Material shown —
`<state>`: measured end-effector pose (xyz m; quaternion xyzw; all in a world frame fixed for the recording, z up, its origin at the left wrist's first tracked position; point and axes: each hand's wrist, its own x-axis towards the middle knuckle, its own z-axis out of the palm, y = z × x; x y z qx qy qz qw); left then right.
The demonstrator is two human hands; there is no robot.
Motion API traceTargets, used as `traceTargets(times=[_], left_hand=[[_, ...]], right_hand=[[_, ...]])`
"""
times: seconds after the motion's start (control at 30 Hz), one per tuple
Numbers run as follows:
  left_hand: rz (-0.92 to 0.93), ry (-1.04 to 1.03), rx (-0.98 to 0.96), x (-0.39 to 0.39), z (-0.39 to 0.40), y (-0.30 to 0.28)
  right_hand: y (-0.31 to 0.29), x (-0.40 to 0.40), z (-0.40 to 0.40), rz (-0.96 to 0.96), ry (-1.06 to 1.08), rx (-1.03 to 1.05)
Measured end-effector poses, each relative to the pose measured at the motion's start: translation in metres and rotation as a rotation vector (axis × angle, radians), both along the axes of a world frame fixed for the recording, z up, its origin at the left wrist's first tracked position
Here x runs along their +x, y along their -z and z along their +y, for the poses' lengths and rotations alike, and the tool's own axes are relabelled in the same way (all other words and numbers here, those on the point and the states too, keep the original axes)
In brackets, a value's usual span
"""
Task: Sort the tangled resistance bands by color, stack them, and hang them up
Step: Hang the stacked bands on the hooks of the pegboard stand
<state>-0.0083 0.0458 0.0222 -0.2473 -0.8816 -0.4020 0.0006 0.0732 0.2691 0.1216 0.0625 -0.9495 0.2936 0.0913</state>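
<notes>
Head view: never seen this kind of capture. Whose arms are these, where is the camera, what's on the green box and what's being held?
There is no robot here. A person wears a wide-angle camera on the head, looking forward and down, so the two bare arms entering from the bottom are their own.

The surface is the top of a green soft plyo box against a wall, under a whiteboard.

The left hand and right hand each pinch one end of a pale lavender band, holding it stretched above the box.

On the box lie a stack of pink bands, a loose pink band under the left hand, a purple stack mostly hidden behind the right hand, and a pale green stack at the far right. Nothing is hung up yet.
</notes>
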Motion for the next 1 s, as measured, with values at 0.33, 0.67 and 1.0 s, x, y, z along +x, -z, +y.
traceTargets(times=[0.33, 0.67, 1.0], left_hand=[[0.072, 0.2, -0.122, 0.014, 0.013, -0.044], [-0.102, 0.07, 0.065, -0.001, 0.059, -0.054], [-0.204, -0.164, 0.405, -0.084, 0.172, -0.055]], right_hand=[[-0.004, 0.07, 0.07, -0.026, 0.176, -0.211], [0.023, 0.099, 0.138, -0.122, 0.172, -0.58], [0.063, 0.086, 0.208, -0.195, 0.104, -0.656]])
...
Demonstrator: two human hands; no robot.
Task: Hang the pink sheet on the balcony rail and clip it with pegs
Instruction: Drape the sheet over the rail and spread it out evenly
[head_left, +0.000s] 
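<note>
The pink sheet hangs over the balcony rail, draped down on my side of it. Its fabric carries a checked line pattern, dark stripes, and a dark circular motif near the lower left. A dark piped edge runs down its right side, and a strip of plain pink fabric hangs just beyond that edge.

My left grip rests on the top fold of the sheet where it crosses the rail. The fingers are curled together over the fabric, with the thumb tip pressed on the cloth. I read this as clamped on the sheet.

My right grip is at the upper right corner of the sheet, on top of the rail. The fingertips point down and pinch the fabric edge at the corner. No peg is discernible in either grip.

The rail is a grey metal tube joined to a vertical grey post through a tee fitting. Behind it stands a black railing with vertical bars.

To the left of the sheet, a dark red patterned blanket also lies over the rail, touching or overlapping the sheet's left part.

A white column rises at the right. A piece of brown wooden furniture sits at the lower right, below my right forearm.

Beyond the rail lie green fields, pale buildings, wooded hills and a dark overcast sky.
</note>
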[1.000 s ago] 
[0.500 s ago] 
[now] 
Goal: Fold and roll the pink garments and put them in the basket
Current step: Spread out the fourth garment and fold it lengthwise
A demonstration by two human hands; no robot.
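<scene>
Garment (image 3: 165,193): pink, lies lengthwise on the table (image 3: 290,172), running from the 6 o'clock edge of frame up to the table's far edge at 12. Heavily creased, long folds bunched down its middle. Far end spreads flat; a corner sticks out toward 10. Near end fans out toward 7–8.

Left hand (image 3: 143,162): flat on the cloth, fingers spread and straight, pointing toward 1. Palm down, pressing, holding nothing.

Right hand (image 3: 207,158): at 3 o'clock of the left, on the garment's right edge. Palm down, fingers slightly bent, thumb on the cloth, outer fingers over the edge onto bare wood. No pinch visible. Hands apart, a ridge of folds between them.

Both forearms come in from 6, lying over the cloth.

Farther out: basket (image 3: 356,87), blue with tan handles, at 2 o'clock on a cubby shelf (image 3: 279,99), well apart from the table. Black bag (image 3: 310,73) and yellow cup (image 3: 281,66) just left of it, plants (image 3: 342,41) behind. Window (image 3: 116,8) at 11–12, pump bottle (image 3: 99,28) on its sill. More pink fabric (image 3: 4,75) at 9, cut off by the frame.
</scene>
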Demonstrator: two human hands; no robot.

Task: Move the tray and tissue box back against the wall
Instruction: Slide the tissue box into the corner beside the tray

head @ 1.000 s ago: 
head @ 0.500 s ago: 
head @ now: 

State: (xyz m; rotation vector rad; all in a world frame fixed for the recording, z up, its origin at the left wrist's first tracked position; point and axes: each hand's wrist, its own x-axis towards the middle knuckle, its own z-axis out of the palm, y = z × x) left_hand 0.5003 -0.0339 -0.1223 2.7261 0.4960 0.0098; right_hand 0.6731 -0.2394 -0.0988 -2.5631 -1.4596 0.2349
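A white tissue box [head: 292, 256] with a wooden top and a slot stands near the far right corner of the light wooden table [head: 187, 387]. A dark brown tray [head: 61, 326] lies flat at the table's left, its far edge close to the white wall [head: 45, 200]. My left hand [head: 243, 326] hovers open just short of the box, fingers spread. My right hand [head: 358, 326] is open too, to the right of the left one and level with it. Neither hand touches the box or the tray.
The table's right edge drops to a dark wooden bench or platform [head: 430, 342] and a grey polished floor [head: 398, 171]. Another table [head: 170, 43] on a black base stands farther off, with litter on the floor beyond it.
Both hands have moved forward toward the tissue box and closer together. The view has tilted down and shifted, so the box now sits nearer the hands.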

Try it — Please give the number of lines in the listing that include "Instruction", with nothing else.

Answer space — 2